### [WHAT TO WORK ON]
Your job with the data below: print everything from the line that holds "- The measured" down to the line that holds "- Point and", ends included, exactly, and nothing else.
──────── TASK DATA ────────
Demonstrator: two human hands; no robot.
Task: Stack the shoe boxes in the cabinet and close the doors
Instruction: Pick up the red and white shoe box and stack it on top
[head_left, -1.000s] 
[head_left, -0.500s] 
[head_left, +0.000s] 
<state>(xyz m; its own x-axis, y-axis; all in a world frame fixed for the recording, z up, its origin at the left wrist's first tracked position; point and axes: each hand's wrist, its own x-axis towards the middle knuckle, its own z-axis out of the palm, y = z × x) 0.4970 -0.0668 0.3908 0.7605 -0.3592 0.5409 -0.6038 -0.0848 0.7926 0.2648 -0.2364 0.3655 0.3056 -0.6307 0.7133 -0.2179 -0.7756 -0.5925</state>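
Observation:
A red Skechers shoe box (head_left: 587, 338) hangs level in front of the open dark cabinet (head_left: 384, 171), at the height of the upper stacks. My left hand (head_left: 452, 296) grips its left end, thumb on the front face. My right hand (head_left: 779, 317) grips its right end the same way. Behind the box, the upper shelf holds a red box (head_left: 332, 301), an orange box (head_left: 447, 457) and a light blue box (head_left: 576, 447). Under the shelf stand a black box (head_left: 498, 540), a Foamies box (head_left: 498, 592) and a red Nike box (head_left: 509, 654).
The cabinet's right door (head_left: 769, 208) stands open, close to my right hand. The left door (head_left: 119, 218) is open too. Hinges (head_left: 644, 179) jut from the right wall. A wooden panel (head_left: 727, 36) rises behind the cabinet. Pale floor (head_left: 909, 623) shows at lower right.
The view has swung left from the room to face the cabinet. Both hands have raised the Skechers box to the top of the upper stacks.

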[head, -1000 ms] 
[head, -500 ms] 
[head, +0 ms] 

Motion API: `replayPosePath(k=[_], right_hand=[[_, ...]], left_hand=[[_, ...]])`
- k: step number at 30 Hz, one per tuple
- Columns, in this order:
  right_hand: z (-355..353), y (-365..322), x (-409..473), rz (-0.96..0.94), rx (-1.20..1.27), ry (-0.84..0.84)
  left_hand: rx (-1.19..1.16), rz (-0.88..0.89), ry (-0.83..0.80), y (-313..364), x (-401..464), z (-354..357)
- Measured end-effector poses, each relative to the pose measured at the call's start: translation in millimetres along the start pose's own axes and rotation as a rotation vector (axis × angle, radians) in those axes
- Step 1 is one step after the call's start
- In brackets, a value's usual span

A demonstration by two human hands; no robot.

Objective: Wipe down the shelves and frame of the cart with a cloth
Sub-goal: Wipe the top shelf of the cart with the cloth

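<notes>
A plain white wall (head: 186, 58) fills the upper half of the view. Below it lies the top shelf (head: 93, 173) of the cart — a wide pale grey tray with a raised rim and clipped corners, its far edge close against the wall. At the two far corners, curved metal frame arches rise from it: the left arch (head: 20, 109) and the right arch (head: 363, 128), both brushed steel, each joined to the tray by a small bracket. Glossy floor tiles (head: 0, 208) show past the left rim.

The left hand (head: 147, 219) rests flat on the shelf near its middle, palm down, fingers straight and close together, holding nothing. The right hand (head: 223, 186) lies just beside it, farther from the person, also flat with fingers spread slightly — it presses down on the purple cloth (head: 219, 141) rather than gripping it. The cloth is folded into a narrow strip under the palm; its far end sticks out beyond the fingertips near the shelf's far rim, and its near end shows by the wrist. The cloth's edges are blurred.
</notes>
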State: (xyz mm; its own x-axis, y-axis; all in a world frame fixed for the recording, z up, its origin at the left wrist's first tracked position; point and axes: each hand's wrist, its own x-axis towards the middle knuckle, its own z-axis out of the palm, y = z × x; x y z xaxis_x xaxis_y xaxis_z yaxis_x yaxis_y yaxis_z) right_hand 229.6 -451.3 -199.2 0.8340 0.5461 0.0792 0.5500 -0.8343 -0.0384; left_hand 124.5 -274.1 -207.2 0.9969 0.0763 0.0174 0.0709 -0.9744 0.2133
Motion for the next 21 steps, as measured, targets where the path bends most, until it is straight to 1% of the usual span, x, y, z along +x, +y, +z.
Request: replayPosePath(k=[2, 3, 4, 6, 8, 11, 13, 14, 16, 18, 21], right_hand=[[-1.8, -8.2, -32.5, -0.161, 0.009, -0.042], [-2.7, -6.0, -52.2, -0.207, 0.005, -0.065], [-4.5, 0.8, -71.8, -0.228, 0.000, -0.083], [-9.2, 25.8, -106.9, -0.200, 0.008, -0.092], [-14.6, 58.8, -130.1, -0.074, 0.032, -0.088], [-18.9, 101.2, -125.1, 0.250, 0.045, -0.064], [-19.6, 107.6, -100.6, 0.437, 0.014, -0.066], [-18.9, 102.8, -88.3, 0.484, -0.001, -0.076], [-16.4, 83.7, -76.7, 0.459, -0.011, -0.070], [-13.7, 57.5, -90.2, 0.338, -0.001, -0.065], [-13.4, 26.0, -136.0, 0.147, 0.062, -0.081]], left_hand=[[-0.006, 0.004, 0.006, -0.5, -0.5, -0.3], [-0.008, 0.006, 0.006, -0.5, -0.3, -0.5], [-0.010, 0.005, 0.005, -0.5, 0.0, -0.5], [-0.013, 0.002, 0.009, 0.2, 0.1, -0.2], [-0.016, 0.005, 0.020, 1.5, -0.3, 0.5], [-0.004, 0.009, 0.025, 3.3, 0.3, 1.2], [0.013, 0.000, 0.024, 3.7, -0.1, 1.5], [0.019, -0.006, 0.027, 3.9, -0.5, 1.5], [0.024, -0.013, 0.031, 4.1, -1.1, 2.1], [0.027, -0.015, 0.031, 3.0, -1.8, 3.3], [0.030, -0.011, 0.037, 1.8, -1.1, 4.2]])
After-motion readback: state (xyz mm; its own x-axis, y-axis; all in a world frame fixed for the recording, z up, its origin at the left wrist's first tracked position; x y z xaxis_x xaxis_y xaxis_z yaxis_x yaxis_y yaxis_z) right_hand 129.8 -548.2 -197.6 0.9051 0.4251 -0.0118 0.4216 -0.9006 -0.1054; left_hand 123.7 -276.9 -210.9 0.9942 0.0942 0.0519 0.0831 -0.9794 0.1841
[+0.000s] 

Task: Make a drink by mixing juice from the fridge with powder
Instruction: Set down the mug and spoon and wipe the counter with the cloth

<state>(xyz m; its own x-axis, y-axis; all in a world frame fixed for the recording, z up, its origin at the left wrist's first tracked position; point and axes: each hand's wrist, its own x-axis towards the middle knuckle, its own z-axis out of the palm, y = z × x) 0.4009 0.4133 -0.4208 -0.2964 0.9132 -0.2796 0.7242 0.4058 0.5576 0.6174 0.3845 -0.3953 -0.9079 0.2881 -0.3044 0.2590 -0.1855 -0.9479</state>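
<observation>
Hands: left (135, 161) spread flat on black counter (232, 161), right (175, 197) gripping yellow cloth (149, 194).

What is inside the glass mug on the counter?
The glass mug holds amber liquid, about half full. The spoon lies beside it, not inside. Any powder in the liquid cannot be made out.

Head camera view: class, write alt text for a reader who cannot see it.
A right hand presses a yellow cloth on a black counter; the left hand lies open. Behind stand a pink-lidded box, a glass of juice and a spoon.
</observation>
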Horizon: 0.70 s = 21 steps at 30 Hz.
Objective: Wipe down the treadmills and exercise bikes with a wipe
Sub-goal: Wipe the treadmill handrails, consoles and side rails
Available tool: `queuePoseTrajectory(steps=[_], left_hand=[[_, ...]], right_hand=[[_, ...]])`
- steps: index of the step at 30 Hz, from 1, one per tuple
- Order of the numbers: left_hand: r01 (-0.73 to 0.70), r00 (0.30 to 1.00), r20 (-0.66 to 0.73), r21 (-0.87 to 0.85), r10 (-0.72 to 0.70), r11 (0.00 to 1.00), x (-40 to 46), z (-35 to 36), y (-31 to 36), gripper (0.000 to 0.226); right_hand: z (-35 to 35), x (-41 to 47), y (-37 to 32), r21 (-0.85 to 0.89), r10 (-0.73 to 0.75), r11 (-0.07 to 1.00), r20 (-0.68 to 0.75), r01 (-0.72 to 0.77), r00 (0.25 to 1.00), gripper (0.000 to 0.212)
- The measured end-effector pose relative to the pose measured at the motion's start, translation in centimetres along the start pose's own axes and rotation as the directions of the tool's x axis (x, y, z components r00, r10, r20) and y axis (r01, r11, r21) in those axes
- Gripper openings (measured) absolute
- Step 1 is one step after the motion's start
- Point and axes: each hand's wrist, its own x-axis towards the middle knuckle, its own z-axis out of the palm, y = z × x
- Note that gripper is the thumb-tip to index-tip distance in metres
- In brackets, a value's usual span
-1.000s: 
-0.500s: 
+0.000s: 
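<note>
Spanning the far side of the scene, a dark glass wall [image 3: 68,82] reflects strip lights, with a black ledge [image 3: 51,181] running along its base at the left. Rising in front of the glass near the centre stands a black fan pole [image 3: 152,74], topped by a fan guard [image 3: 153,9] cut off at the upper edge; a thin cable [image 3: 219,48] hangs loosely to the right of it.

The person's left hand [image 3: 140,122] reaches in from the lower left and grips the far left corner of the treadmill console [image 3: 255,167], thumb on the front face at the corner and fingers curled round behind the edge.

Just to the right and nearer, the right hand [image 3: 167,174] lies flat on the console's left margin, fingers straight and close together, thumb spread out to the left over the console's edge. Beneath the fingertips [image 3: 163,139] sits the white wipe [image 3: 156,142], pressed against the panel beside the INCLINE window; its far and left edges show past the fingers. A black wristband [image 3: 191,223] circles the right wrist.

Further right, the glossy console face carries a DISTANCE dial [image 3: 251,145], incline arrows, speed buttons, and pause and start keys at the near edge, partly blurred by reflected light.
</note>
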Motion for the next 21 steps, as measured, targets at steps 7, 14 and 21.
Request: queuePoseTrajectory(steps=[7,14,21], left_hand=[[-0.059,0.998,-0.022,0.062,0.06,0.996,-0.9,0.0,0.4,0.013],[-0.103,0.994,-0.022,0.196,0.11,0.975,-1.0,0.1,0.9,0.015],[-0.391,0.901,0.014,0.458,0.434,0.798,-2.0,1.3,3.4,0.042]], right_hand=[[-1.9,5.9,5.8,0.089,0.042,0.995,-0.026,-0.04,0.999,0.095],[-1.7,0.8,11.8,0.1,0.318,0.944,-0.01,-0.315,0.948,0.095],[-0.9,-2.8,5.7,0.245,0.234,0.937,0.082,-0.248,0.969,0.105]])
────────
### [SOLUTION TO THIS TASK]
- The measured end-effector pose relative to the pose measured at the motion's start, translation in centimetres along the start pose's own axes and rotation as the directions of the tool's x axis (x, y, z components r00, r10, r20) and y axis (r01, r11, r21) in those axes
- Gripper openings (measured) absolute
- Step 1 is one step after the motion's start
- Point and axes: each hand's wrist, its own x-axis towards the middle knuckle, its own z-axis out of the palm, y = z × x

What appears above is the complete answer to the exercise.